▸ THE PROBLEM
Nothing but the lines from the one containing "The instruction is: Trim" through the end of the data should be output, each reproduced exactly.

== Segment start ==

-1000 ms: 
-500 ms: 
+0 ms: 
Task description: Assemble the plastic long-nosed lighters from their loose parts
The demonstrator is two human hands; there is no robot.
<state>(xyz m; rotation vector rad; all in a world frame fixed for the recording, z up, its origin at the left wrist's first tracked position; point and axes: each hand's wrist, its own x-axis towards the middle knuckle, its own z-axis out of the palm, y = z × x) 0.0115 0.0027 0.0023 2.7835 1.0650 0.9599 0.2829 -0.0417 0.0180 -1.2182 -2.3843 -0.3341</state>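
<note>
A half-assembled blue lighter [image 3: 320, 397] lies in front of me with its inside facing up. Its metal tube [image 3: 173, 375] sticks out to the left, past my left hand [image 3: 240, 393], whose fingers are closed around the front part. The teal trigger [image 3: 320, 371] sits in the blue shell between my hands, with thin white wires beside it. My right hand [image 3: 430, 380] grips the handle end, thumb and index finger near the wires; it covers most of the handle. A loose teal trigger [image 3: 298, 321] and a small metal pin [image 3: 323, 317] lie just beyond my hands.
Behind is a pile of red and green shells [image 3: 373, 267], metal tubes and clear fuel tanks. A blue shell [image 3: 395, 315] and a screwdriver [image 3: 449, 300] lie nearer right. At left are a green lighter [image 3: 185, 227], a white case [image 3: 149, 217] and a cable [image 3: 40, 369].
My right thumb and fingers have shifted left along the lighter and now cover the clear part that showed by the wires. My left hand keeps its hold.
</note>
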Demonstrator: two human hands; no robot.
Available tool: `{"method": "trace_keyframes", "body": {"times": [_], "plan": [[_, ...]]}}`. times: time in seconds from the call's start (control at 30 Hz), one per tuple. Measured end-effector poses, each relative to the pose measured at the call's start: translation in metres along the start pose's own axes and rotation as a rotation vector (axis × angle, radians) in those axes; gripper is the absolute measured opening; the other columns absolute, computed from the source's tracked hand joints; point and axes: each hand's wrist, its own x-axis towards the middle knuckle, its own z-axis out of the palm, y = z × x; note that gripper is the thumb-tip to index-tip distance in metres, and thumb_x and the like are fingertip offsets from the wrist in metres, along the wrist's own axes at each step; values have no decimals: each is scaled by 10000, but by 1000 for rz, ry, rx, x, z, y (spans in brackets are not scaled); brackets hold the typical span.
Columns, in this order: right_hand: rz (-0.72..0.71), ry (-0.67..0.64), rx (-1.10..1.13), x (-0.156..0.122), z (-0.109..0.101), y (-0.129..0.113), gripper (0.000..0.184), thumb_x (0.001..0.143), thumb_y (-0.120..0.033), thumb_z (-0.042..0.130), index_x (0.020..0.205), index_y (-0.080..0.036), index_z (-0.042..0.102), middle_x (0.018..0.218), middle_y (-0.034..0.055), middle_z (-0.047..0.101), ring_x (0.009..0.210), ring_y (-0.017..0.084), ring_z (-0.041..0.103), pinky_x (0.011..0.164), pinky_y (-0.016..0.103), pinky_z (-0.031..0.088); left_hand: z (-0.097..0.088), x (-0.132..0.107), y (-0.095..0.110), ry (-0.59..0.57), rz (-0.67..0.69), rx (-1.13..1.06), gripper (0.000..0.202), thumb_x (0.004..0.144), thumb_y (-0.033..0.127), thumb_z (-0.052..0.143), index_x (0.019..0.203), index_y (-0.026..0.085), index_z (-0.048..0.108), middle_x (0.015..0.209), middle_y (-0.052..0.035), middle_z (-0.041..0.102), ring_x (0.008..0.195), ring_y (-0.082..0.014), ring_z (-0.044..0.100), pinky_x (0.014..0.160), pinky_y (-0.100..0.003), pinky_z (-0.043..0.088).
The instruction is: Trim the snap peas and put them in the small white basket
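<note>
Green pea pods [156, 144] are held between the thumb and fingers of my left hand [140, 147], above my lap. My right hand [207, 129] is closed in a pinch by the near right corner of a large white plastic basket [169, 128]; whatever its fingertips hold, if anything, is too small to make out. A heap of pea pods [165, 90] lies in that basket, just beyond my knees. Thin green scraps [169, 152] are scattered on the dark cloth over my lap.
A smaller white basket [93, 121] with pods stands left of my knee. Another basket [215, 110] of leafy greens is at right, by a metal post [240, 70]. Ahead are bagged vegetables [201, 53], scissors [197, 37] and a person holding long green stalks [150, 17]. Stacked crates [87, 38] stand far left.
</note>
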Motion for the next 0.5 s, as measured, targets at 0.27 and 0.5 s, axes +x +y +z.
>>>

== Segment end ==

▸ TASK RESPONSE
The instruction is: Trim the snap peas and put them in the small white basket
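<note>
Green pea pods [156, 144] are held between the thumb and fingers of my left hand [140, 147], above my lap. My right hand [207, 129] is closed in a pinch by the near right corner of a large white plastic basket [169, 128]; whatever its fingertips hold, if anything, is too small to make out. A heap of pea pods [165, 90] lies in that basket, just beyond my knees. Thin green scraps [169, 152] are scattered on the dark cloth over my lap.
A smaller white basket [93, 121] with pods stands left of my knee. Another basket [215, 110] of leafy greens is at right, by a metal post [240, 70]. Ahead are bagged vegetables [201, 53], scissors [197, 37] and a person holding long green stalks [150, 17]. Stacked crates [87, 38] stand far left.
</note>
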Motion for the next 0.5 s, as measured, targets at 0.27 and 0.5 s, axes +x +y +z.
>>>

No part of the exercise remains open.